Game 3 Recap
Last night’s epic struggle between the game’s top pitching behemoths Justin Verlander and CC Sabathia certainly lived up to it’s billing, but not in the locked-down, low-scoring way most expected.  While CC was shaky from the beginning, he was able to get out of trouble with double plays in each of the frist three innings, Verlander gave up two quick runs and then settled into his usual dominant groove. The soon-to-be MVP stuck out 11 (including every Yankee in the starting lineup) and topped the 100 mph mark 15 times—his highest total ever.

Eventually, Detroit was able to wear down CC with clutch hits from some unlikely sources in utility infielder Ramon “Code Red” Santiago and the much-maligned Brandon Inge. The two combined to go 4-for-8 with two doubles, two runs scored and two RBI. Meanwhile, New York was finally able to get to Verlander again in the 7th despite his attempts to explode the radar gun to tie the game at 4.

But the death blow to put the Evil Empire on the brink of elimination came from another unexpected source in waiver-wire acquisition Delmon Young.  The “Little Meat Hook’s” opposite-field blast off the world’s highest-paid middle reliever Rafael Soriano put the Tigers up 5-4, setting things up for closer Jose Valverde to give all Tigers fans a heart attack, but eventually managing to get the Save as he always does.

Game 4 Preview
Tonight’s Game 4 couldn’t be billed more differently as New York’s worst nightmare A.J. Burnett (11-11, 5.15 ERA)  heads to the mound to face the consistently inconsistant Rick Porcello (14-9, 4.75 ERA) for Detroit.  While last night’s game was the battle of the best starters in the league, it’s pretty clear tonight will be a battle of the bullpens.

With Verlander gutting out eight innings last night, Tigers manager Jim Leyland will have a more rested bullpen than the Yankees.  Saddled with inferior starting pitching that hasn’t been able to go six innings in either of the last two games, New York manager Joe Girardi has been forced to burn thru his two best middle relievers in Soriano and Dave Robertson last night as well as Boone Logan, Cory Wade and Luis Ayala for a totat of 3.2 innings on Sunday.

Meanwhile, the Tigers haven’t used anyone but Valverde and Joaquin Benoit out of the pen over the last two days so Leyland has a full arsenal to work with. With the offenses being equally potent, the Tigers have the edge with a slightly better starter, more bullets it their bullpen, and a raucous crowd at their backs. This series is OVAH!!!

Game 5* (*if necessary)
Even if by some miracle the Tigers don’t clinch tonight, all is not lost as some hysterical bloggers have suggested. Detroit would send September’s American League Pitcher of the Month Doug Fister (8-2, 2.40 ERA as a Tiger) to the mound, fully rested on Thursday.  Despite one poor inning on Saturday, Fister has proven he can get the job done over the long haul and is simply better than his Game 5* (*if necessary) counterpart, Ivan Nova (17-4, 3.66 ERA).

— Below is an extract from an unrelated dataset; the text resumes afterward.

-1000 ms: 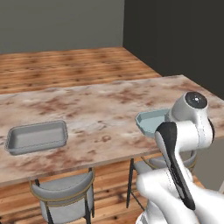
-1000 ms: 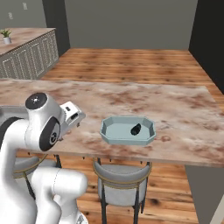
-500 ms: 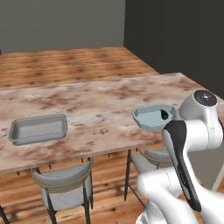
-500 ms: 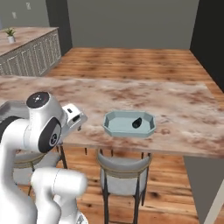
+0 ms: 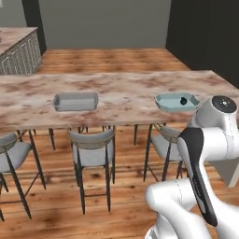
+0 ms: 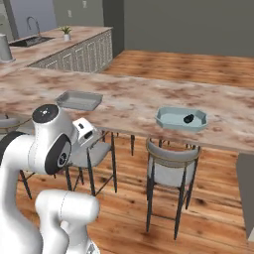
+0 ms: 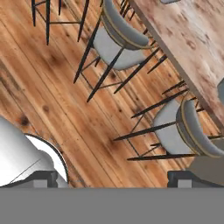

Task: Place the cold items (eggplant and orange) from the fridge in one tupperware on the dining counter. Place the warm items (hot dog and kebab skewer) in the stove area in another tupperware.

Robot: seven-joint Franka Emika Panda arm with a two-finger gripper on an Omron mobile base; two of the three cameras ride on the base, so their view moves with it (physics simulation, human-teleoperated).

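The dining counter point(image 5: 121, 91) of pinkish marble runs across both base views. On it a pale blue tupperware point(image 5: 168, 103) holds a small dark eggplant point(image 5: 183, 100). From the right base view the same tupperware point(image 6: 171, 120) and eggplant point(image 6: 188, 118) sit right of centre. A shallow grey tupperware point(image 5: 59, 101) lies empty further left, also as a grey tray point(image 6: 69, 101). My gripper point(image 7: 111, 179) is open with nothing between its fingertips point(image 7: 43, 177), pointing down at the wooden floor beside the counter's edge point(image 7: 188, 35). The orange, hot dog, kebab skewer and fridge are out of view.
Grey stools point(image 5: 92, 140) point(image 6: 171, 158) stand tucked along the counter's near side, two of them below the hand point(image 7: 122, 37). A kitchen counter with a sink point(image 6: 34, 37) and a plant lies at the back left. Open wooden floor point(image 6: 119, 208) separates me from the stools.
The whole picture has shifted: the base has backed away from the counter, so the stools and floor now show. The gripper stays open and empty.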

Those same hysterical bloggers have even suggested that Leyland must start Verlander in Game 5* (*if necessary).  While I agree that Verlander is superhuman and capable of the virtually impossible, to start him on two-days rest after throwing 120 pitches would be a ridiculous panic move and totally unnecessary.  While not unprecedented, a starting pitcher going on two-days rest in the postseason hasn’t happened since the late 1960s when four-man rotations were the norm and there was only one round of the playoffs, not three.

Furthermore, it’s ridiculous to rush Verlander back when you have a legit starter ready to go with Fister. It would be ludicrous to just give up on a pitcher with a sub-3.00 ERA for the season because of a mere blip on the radar in very strange circumstances Saturday. But even in the unlikely event everything falls apart for the Tigers in Game 4 and Game 5* (*if necessary), no one said Verlander won’t be available out of the bullpen in an all-hands-on-deck, worst-case scenario.  Once again, advantage Tigers.

Things really couldn’t be more bleak for the Yankees. Any way you stack it, the Tigers hold the advantage in almost every remaining facet of the series.  Whether they win it tonight or win it on Thursday, all of Detroit will be smiling and New York will be left questioning how a team with a $200 million payroll could loose to the Tigers for the second time in five years.